Return verbatim every line from the first line of the data below to the line that contains "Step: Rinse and", inclusive, and no further.

- Data records:
┏━━

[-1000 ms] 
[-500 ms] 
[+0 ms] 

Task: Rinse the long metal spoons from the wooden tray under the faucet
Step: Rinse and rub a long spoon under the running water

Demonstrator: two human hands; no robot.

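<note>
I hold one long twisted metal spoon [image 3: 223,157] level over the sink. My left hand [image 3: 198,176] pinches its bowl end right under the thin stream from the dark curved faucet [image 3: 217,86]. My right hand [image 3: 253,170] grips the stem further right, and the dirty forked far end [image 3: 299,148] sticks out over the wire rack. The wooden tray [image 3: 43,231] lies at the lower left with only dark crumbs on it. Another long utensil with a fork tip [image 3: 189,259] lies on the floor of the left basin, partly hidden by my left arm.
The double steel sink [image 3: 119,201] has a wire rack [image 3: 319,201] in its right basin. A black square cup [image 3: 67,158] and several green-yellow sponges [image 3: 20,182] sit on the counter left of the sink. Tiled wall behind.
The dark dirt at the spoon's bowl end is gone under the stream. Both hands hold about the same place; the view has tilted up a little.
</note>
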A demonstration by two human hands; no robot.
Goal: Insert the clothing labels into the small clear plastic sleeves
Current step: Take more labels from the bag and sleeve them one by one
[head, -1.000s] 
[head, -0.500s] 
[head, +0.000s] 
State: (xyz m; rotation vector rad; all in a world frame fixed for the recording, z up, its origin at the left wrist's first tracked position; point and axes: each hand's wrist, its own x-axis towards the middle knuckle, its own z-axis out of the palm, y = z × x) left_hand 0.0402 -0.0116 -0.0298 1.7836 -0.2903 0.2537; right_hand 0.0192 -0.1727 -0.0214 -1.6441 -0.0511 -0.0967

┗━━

- ANSWER TO THE PROBLEM:
[-1000 ms] 
[-500 ms] 
[+0 ms] 

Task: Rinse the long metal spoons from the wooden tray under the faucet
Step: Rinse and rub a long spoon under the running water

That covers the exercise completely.